The higher temporal resolution of PlanetScope (3–5 m) compared to Sentinel-2 (10–20 m) is particularly valuable under persistent cloud cover, as it increases the likelihood of capturing usable imagery during critical growth stages [62]. These considerations underscore the importance of multi-sensor strategies and methodological refinement in enhancing early-season monitoring and improving the robustness of site classification models. Furthermore, integrating morphological features with spectral and textural indicators through machine learning techniques [85] could complement future studies focused on monitoring rice cultivation in MSRP.

5. Conclusions

The integration of field data and remote sensing performed in this study enabled the effective identification of associated mangrove (AM) and tidal mangrove (TM) areas, despite spatiotemporal variability. Also, this approach allowed us to analyze micronutrient concentrations in both areas. The developed methodology is straightforward, reproducible, cost-effective, and operational, enabling differentiation between areas of high and low salinity, as well as assessing vegetation responses to seasonal changes.

NDVI, a widely recognized and validated index in remote sensing studies, has proven to be a crucial tool for monitoring vegetation dynamics, enabling the accurate detection of significant changes in vegetation cover over time.
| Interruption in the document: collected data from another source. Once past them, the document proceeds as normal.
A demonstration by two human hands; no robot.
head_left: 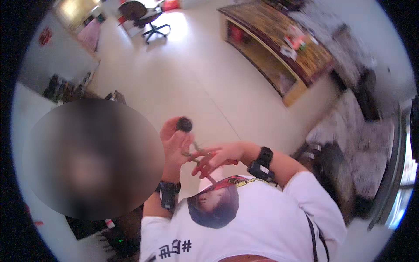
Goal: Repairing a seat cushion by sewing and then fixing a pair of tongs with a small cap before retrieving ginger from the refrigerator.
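Observation:
My left hand is raised in front of my chest, its fingers closed around a dark, round, ball-like object. The object's exact kind cannot be made out. A thin green strand runs from below the left fingers across to my right hand. Those right fingers are partly spread and point left, with the strand passing over and between them. Motion blur hides just how they grip it. Each wrist wears a black band with a small box on it.
At my left a blurred round patch covers someone close by. A wooden table with small items on it stands ahead right, beside a patterned grey sofa. Far ahead is a swivel chair on the pale tiled floor.

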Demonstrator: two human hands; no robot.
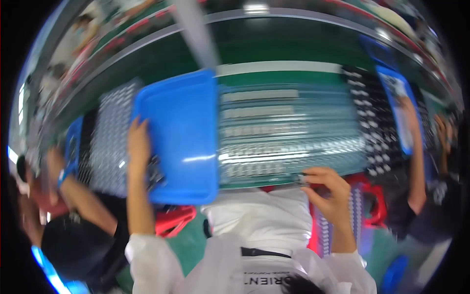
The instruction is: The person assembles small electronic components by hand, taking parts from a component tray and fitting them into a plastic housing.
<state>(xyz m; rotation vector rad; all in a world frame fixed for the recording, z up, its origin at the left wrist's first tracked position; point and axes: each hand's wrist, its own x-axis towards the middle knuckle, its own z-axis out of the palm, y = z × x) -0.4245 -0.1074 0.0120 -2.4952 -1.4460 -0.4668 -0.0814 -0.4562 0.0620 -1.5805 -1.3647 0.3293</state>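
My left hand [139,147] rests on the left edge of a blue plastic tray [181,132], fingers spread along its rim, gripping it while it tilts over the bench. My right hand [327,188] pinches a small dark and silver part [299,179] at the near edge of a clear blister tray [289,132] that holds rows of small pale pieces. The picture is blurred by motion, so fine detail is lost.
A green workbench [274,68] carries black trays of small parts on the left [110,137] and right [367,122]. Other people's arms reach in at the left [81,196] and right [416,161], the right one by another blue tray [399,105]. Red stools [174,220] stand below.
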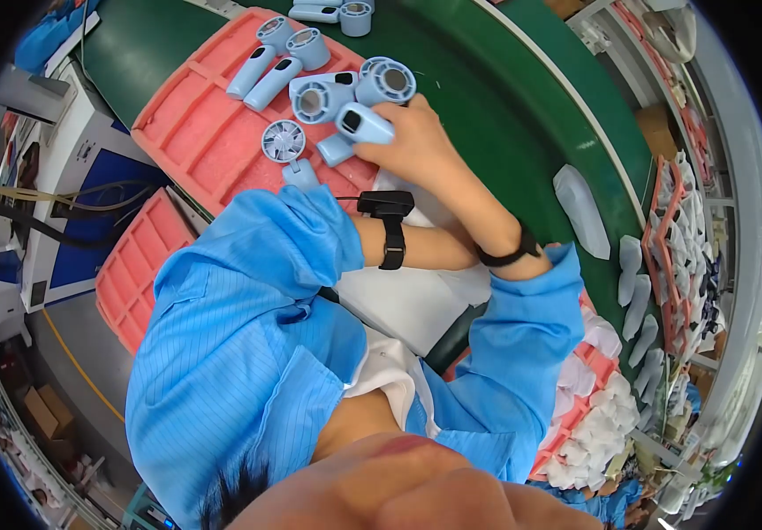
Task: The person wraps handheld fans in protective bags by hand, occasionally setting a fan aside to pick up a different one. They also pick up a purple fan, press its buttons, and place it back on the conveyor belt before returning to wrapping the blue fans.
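Observation:
My right hand (418,148) reaches over the right side of a pink divided tray (188,113). Its fingers close round a light blue handheld fan (368,124) with a dark oval window. Other fans crowd against it, among them one with a round ring head (393,81). Left of these stands a fan with its bladed head (283,141) facing up. Two more fans (273,84) lie at the tray's far side. My left forearm (438,248), with a black strapped device (386,205) on it, passes beneath my right forearm. My left hand is hidden there.
White sheeting (407,309) lies below my forearms. A white bagged item (581,212) rests on the green table (487,106), with several smaller ones (637,305) at its right. Another pink tray (138,265) stands at left. White pieces (597,433) are heaped at lower right.

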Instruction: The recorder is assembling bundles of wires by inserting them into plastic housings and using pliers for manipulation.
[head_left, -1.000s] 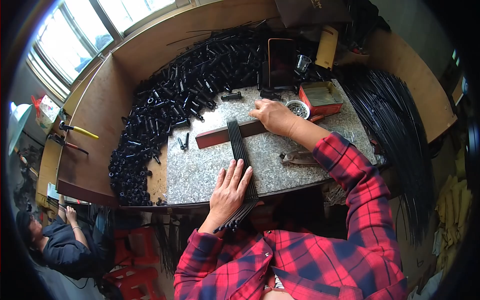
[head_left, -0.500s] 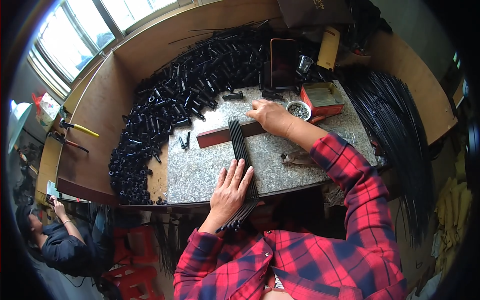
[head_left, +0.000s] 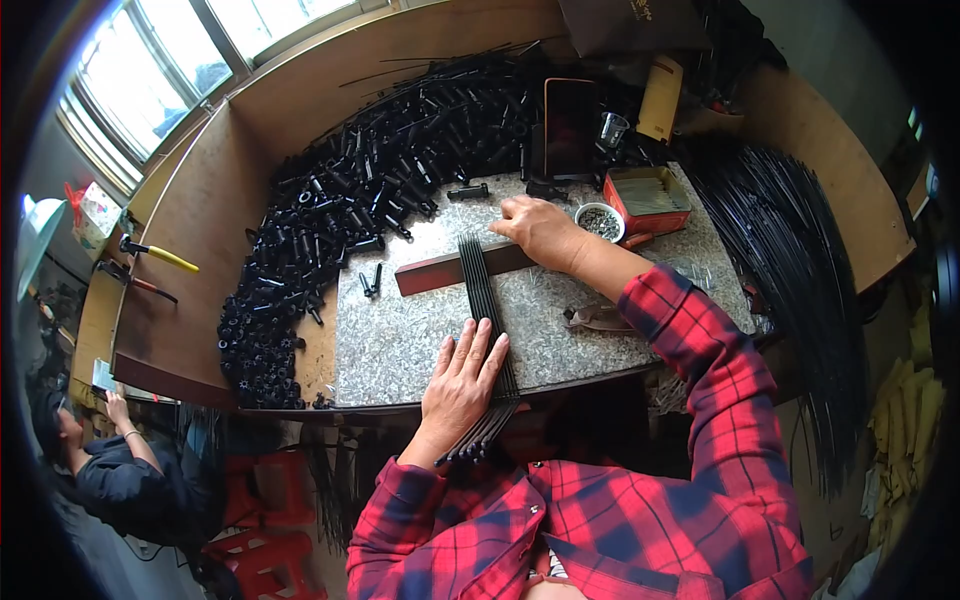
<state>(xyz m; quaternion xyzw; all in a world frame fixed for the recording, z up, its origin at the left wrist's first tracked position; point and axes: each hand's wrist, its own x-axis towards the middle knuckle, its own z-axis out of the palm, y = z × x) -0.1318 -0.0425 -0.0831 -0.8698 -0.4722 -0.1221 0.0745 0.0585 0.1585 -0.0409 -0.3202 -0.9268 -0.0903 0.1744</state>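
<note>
A row of thin black rods lies side by side across a dark reddish bar on a speckled grey slab. My left hand rests with fingers outstretched along the left edge of the rods, near the slab's front edge. The rods' near ends stick out past that edge. My right hand is at the bar's right end, its fingers closed and pinched together. What those fingertips hold, if anything, is too small to make out. A white cup of small metal bits stands just right of this hand.
Black tubular parts heap up behind and left of the slab. A red box of thin pins, a phone and pliers are nearby. Long black rods hang off the right side. A person sits at far left.
Both my hands and the rods hold nearly the same place; the whole view has shifted very slightly. The person at far left has lowered their hand a little.
</note>
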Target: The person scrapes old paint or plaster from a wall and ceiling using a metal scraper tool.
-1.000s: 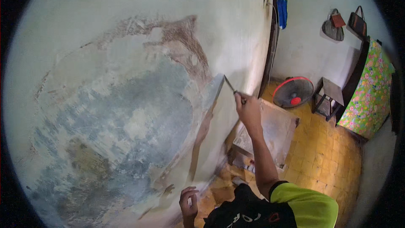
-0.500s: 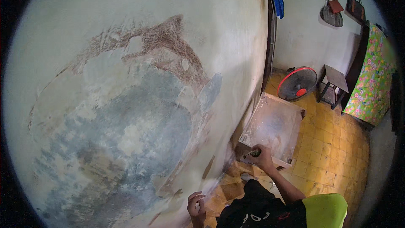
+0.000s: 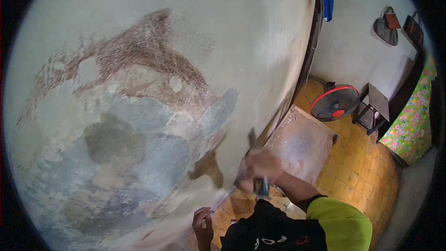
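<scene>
**Scraper at patchy wall, right hand blurred**

Thin flat-bladed metal scraper (image 3: 252,142) sits low on the wall, just right of the peeled area, blade edge pointing up against the plaster; motion blur smears it, blade shape hard to read. Right hand (image 3: 261,169) has its fingers closed around the scraper's dark handle end, also blurred, individual fingers not separable. Left hand (image 3: 203,225) lower down near the wall base, fingers curled loosely, holding nothing visible; can't tell if it touches the wall. Large weathered plaster wall with brown, grey and blue-grey peeled patches (image 3: 139,111) fills most of the view, curved by the lens. Person's black garment and yellow-green sleeve (image 3: 339,221) cut off at bottom edge. Right of the hand: dusty square board (image 3: 302,144) lying on the yellow tiled floor (image 3: 362,167). Further off, red-rimmed floor fan (image 3: 335,102), small dark stool (image 3: 374,107) just beside it, floral green cloth (image 3: 411,125) partly cut by the rim. Blue item and bags hang on the far wall, too small to identify.
</scene>
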`<state>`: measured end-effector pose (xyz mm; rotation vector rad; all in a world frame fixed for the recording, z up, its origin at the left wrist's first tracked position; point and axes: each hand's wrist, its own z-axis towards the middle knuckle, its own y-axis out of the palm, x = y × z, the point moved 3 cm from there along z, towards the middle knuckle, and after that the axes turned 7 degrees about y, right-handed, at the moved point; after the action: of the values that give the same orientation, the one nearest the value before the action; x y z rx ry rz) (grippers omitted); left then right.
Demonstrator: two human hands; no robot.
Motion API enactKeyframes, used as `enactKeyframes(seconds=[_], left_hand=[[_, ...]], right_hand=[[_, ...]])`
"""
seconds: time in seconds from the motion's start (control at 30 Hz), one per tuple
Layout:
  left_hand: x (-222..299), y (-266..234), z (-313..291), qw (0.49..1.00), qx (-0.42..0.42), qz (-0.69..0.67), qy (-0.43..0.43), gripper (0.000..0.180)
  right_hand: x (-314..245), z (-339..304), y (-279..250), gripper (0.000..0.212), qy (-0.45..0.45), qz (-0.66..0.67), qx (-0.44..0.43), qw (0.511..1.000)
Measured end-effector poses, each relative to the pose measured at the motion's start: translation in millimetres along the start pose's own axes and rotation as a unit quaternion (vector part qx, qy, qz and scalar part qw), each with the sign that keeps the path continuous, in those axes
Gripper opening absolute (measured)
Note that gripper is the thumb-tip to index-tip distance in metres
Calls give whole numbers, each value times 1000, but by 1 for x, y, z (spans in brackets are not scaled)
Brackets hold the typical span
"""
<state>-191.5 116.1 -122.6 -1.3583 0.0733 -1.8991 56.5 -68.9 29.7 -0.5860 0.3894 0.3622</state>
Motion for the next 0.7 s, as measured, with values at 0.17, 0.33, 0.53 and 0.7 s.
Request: enactKeyframes(seconds=[0.17, 0.33, 0.53, 0.7], left_hand=[[18, 23, 8, 997, 62, -17, -32, 14], [27, 48, 14, 995, 76, -13, -58, 20], [35, 79, 23, 990, 106, -35, -81, 14], [43, 99, 32, 964, 168, -155, -133, 36]], right_hand=[[-24, 35, 10, 19, -224, -122, -166, 953], [89, 35, -18, 22, -74, -129, -73, 986], [65, 49, -46, 28, -265, 109, -19, 958], [49, 40, -44, 28, -343, 214, -9, 915]])
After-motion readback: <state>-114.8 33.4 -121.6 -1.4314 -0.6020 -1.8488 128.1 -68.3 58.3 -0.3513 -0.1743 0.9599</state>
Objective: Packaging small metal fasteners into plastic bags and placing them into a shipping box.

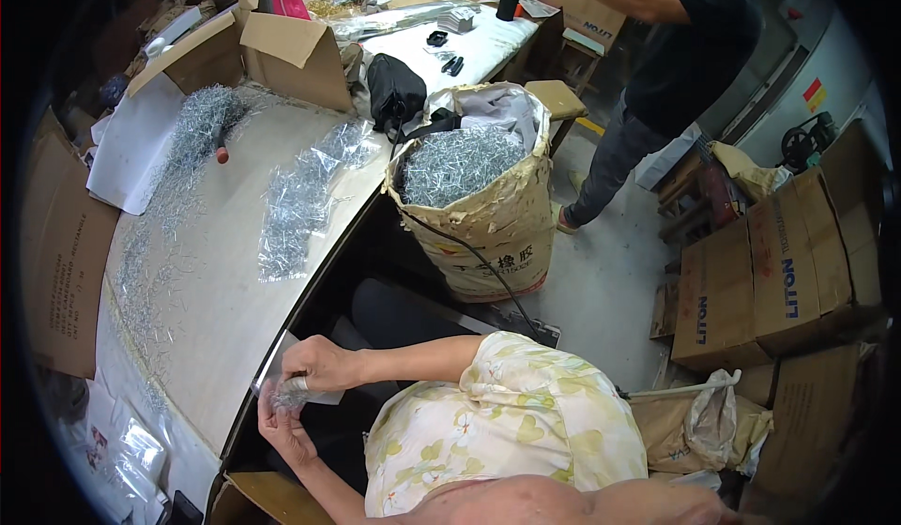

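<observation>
Both hands are close together at the table's near edge, around a small clear plastic bag with shiny metal pieces in it. My left hand grips the bag from below, fingers curled round it. My right hand is closed at the bag's upper part; a pale wrap shows on one finger. Whether it pinches the bag or loose pieces is hidden. On the table lie filled clear bags of the same thin silvery pieces, which look like small nails or pins. A long loose heap of these pieces spreads along the far side.
A large sack full of metal pieces stands right of the table, a black cable across it. An open carton and a red-ended handle are by the heap. Another person stands beyond. Stacked cartons line the right.
</observation>
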Motion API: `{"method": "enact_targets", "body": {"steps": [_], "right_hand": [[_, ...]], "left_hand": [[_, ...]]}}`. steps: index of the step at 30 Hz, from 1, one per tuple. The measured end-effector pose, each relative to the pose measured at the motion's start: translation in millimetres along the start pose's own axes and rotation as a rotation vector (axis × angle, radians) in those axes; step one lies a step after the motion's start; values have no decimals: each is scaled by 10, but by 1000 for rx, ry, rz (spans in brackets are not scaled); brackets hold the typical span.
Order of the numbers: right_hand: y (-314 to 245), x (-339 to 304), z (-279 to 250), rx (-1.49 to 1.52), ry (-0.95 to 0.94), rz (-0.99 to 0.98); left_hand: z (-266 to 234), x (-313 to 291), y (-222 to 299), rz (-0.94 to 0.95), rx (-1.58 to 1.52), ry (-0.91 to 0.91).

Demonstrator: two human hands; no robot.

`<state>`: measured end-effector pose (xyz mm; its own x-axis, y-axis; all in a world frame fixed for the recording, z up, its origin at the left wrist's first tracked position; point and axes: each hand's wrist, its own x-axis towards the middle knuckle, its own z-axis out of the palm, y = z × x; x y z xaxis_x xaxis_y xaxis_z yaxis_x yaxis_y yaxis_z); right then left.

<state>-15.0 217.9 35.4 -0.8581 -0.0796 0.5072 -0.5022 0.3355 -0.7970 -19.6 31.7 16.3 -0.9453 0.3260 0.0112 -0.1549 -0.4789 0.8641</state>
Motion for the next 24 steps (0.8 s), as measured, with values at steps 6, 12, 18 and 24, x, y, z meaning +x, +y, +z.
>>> {"method": "enact_targets", "body": {"steps": [6,12,18,24], "right_hand": [[-180,131,-53,-62,-13,84],[-192,351,-115,68,-114,134],[-196,338,-161,-16,-57,175],[-390,392,-323,-277,-238,169]], "left_hand": [[-182,30,-237,-36,-98,87],[-59,48,-192,-66,87,20],[20,70,-160,-7,-138,148],[-20,37,-178,26,-8,171]]}}
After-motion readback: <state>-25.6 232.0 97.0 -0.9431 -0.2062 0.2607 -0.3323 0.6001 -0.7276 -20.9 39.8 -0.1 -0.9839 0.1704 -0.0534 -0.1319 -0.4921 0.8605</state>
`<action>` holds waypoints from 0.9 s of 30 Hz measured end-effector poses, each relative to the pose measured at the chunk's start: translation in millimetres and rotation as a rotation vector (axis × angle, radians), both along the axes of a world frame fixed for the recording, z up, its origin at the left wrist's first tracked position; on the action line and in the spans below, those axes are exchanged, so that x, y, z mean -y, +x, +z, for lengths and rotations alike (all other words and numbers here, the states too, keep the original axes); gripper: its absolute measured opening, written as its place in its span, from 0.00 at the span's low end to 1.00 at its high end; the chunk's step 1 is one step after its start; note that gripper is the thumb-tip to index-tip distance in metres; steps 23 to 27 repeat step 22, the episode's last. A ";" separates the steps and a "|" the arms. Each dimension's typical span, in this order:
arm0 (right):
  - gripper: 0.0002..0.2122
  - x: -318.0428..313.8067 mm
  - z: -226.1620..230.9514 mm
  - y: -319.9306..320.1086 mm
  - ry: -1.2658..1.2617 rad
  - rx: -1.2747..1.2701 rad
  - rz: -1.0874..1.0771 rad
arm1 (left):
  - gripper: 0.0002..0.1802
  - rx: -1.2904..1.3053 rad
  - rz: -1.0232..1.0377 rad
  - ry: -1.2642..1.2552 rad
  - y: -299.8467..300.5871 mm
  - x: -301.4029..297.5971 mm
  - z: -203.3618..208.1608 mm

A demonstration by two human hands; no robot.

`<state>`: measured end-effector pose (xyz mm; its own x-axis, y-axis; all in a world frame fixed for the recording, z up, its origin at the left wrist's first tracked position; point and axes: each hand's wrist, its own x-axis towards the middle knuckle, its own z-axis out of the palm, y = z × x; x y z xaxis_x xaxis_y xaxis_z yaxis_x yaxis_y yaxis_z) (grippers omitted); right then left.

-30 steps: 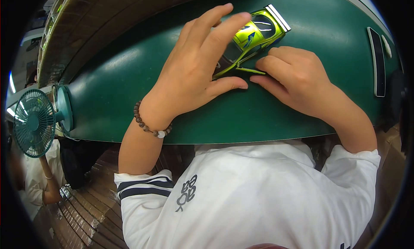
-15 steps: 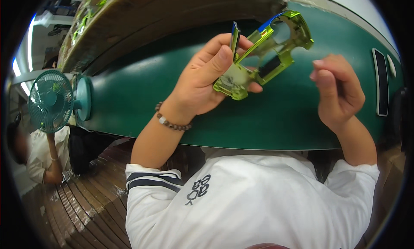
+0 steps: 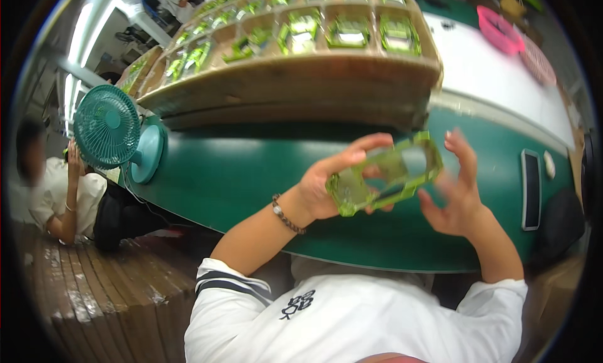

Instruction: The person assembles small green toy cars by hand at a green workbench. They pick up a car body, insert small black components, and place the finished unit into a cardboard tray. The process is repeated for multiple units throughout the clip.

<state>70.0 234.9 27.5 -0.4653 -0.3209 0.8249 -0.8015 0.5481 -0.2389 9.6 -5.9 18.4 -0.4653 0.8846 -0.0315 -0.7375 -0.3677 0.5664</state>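
My left hand (image 3: 319,182) is closed around one end of a shiny green plastic shell (image 3: 352,190), a hollow frame with several openings that resembles a toy car body. The thumb and fingers grip it from both sides, and some fingers show through and beneath it. The shell is held tilted above the green tabletop, its far end up to the right. At that end is my right hand (image 3: 461,203), its fingers spread and partly smeared by motion. It stands just beside the shell, with nothing seen in it.
A cardboard box (image 3: 301,74) divided into cells, with similar green shells, stands behind the green table (image 3: 251,193). At left is a teal fan (image 3: 108,121), with a person beyond. A dark flat device (image 3: 531,190) lies at right. Pink baskets (image 3: 500,28) sit farther back.
The view has lifted, bringing the box of shells into sight. The shell has been turned to lie more level, and my right hand has moved close to its end with its fingers spreading.
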 end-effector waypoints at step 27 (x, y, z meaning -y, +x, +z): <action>0.13 241.0 135.1 -181.3 0.352 0.028 0.015 | 0.16 0.336 0.726 -0.256 -58.8 61.7 -0.3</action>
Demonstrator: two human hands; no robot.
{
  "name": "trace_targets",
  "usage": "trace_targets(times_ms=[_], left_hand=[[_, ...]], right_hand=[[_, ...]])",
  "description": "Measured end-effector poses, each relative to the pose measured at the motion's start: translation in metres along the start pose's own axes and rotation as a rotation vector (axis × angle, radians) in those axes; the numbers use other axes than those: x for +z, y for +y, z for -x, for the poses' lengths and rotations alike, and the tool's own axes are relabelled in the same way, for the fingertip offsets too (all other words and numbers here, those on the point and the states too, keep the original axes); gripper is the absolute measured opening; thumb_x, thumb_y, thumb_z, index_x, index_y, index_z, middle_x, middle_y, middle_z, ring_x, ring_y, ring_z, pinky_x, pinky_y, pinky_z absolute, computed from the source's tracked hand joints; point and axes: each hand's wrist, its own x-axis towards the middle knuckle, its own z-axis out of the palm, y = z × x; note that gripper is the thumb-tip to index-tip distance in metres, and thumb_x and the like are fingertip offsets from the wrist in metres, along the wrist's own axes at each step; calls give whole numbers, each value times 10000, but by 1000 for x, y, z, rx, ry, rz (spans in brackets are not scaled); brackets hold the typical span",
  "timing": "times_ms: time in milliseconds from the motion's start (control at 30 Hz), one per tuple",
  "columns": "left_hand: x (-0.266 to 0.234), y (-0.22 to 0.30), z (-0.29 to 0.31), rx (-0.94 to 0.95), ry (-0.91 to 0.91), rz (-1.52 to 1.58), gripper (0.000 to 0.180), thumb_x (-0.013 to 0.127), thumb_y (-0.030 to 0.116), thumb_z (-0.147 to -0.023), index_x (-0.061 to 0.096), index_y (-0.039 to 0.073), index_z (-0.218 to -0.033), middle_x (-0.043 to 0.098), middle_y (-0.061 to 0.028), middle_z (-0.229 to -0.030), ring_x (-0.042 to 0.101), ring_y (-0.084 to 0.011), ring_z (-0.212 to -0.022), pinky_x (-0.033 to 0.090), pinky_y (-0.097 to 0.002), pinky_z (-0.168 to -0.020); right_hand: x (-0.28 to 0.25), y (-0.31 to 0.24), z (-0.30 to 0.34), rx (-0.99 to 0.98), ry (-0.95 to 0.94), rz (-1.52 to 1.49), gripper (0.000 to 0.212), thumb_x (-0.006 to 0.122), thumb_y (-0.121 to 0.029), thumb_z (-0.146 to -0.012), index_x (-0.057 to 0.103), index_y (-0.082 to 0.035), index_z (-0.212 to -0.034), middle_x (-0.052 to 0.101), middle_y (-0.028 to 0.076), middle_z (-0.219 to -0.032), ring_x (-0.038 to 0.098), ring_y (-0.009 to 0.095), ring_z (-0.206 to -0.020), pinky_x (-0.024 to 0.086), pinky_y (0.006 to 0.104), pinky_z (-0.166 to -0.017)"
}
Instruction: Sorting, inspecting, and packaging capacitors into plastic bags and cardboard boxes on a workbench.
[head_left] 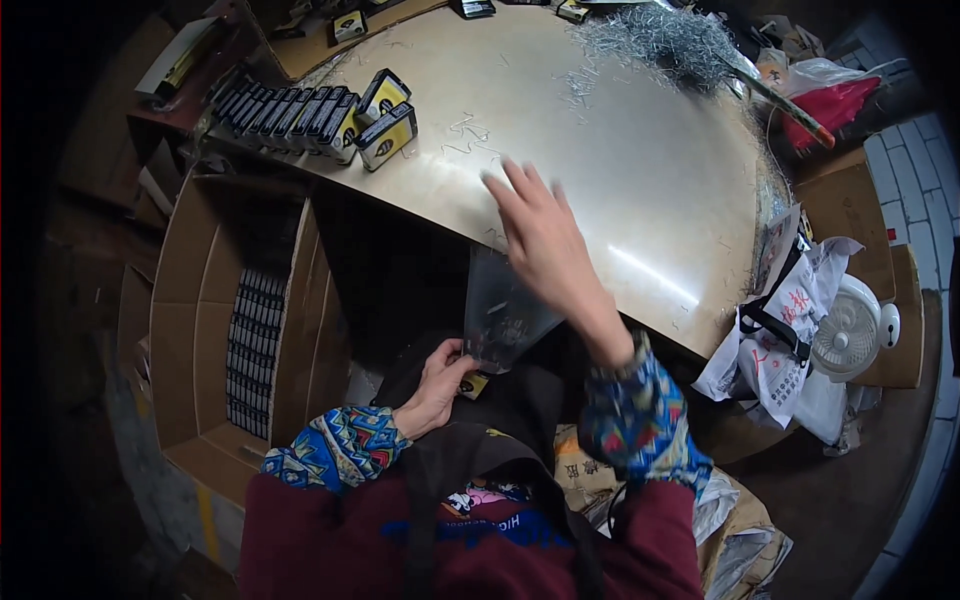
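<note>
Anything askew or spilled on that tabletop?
Yes. Loose metal wires lie scattered on the tabletop, away from the big tangled pile at its far right. Two yellow-and-black boxes sit skewed at the right end of a neater row.

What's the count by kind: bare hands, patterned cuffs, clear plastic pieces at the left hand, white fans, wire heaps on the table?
Bare hands: 2 (left hand, right hand)
Patterned cuffs: 2
Clear plastic piece: 1
White fan: 1
Wire heap: 1
Total: 7
</note>
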Motion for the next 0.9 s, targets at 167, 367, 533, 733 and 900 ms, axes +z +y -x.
trace_targets(times_ms=[167, 367, 533, 733, 900], left_hand=[[6, 0, 4, 59, -41, -181, 203, 556, 109, -864, 556, 9, -1040, 588, -45, -963, 517, -116, -883, 402, -246, -787], [0, -8, 3, 181, -87, -524, 483, 642, 226, -831, 421, 2, -1197, 602, -156, -1036, 580, -244, -1022, 451, -360, -886], [3, 2, 2, 268, -71, -790, 647, 757, 224, -723, 390, -14, -1201, 598, -228, -1081, 571, -385, -1083, 429, -453, -934], [2, -10, -2, 421, -50, -884, 666, 795, 222, -704, 393, -17, -1179, 585, -237, -1081, 551, -405, -1078, 432, -456, -914], [-20, -19, -11, 630, -6, -1100, 658, 779, 177, -688, 408, -25, -1194, 565, -242, -1084, 545, -412, -1054, 442, -473, -879]], right_hand=[[27, 37, -75, -229, 14, 74, 439, 443, -7, -890, 501, -44, -1323, 434, 181, -1437, 357, 397, -1358, 292, 479, -1131], [12, 36, 14, -144, -141, -26, 586, 437, 119, -758, 504, -34, -1320, 437, 161, -1443, 336, 366, -1384, 297, 436, -1142], [-9, -3, 71, -57, -145, -210, 624, 458, 183, -708, 556, -44, -1281, 489, 157, -1402, 368, 350, -1374, 315, 416, -1136], [23, -17, 112, 31, -58, -99, 437, 568, 97, -663, 623, -23, -1080, 589, 139, -1057, 564, 343, -994, 496, 401, -829], [63, -41, 152, 16, -289, -300, 475, 575, 69, -740, 557, 30, -1213, 582, 220, -1192, 572, 385, -1100, 502, 407, -904]])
The use of NDVI, combined with field data, enabled the establishment of robust thresholds and the validation of mangrove swamp rice field zoning, providing a reliable basis for exploring the AM and TM ecologies with a straightforward approach.

The parameter optimization yielded a locally adjusted NDVI threshold of 0.26. Selected via a multi-year sweep and external validation against EC_e (including Cliff’s delta and sensitivity diagnostics), this threshold underpins the final AM mapping. It supports the interpretation of nutrient and water conditions, offering practical guidance for sustainable management in mangrove swamp rice agroecosystems. The workflow and intersection of multitemporal satellite information within the MSRP fields provide a transferable framework for regions with similar agroecological characteristics.

Nevertheless, the need to deepen the methodology under different environmental scenarios and to explore the integration of other vegetation indices and sensors, including those capable of penetrating cloud cover, is recognized to improve accuracy and broaden the scope of these types of studies in the West African countries’ MSRP ecosystems.